Civil Litigation

Mandated discovery plans will only add delay to litigation

By Staff

A recent Ontario Superior Court decision that demands parties sit down and identify relevant documents and make a discovery plan is an invitation for more delay in the litigation process, Toronto litigator Michael Lesage tells

Lesage, who practises insurance, business law, personal injury, malpractice and other liabilities at Michael’s Law Firm, says the ruling in a dispute involving a flooded business and its insurers is an example of courts striving to ensure that even flawed procedures must now “be executed perfectly.”

Canadian Underwriter reports the business sued its insurers for breach of contract linked to a flood that occurred on its premises.

“That action didn’t even reach the earliest stage of discovery before the business took its insurers to court again — this time over a conflict about the initial discovery plan,” the article states.

The business objected to the insurers’ request for a “seven-page itemized list of documents” and preferred to limit the scope of document production to the boilerplate required under Rule 30.03 of Ontario’s Rules of Civil Procedure.

The problem was how the discovery process was framed, says Lesage, who was not involved in the matter and comments generally.

Discovery is the step following the filing of a claim by a plaintiff and the subsequent statement of defence from the respondent and the associated affidavits supporting their positions, he notes.

“It takes place outside a courtroom without a judge in a meeting room at a third-party office with both parties and their counsel,” Lesage says. “Each party is questioned, and a court reporter creates a transcript.”

Those transcripts, he says, form part of the court record and counsel may refer to what is said in court — if and when the case proceeds to trial. However, as many cases don’t go to trial, he says there’s reluctance to invest resources in making a detailed discovery plan.

The disagreement in the matter at hand was over what documents should be produced so that each side could examine them and then ask the parties questions during the discovery process.

They couldn’t agree and went to court for direction, Lesage says.

The case master wrote: “It is not sufficient for a party to simply state in their discovery plan that they will produce what is relevant. In my view, this is not the appropriate approach to discovery planning.
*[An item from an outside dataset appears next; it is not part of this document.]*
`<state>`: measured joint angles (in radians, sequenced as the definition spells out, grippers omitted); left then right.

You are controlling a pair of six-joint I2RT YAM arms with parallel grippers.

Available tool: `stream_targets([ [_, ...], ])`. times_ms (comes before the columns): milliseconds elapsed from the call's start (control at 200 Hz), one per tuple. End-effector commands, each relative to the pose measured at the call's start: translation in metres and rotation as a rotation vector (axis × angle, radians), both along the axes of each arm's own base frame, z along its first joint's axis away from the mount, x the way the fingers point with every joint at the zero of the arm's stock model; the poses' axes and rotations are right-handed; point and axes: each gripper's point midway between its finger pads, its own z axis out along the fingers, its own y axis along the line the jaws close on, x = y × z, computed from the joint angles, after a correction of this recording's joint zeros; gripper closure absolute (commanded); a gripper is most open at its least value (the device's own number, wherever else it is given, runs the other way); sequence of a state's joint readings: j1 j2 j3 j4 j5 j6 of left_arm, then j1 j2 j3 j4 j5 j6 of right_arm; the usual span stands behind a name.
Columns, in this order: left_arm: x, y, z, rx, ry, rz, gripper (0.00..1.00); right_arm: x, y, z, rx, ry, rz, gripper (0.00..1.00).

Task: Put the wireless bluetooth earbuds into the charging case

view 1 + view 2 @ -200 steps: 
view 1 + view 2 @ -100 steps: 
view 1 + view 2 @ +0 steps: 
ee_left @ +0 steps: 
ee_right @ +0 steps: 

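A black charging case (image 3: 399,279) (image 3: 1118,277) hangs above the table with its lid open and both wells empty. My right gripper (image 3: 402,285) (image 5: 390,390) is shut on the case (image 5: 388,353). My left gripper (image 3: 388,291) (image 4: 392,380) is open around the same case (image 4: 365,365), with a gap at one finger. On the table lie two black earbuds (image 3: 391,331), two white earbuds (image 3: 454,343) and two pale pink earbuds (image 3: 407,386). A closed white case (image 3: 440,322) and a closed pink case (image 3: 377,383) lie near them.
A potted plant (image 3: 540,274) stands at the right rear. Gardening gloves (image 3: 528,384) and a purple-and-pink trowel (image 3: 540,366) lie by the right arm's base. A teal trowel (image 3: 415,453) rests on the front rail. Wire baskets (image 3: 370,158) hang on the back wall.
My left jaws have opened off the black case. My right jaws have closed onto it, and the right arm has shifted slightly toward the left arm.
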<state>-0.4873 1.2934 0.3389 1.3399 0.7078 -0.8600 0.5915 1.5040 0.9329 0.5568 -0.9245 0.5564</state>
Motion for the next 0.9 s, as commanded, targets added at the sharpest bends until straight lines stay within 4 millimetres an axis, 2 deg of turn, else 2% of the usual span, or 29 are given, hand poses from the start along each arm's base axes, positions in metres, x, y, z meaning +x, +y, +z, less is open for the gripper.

“The point of requiring parties to agree to a discovery plan is to discourage the historical murder mystery approach to litigation. The old approach to discovery was to meander through the plot with the hope of finding out ‘who dunnit,’” she stated,

Lesage notes that Rule 29.1 of the Rules of Civil Procedure was changed in 2010 to require all parties to an action to agree to a discovery plan if they intend to obtain evidence through documents, oral examination, inspection of property, medical examination or examination for discovery by written questions.

“The issue is what is considered relevant to the case,” he says. “That will vary according to your role as plaintiff or respondent.”

Also, Lesage says, the Supreme Court of Canada ruled in 2014 that all legal actions should be conducted proportionally to what’s at stake.

The demands for discovery plans have only added to the resources required to litigate, Lesage says, because it’s a clumsy process. As a result, in the early stages, the plaintiff’s counsel will proffer a long list of documents be produced.

“What’s relevant?” he says. “Two different people looking at relevance might have two opinions.”

If the parties can’t agree on the documents and their relevance, the process gets bogged down, Lesage says.

The difficulty is in knowing what documents exist, he says.

“If you are suing the maker of a three-wheeled car and they have an internal report that says these cars are dangerous and they ignored it, that report is certainly relevant to you,” Lesage says. “But unless you know it exists, you can’t depend on the other side deciding it’s relevant because it hurts their case.”

In the matter at hand, the court refused to decide what was relevant because the parties had not yet agreed on a discovery plan.

Litigating in the digital age has only further complicated demands for documents because emails can be demanded, Lesage says.

Most counsel tend to ignore actually making a discovery plan, he says, because it ends up being a back-and-forth discussion over what’s acceptable and what isn’t, with demands for further production added in.

“Counsel tend to view this as not something you want to spend a large amount of time and effort on if the documents may not end up being used at all,” Lesage says.

“In Ontario, they seem to have adopted the least efficient process for discovery. In my experience, it would be better to prescribe a generic process for a discovery plan with one or two pages and then apply it to all cases."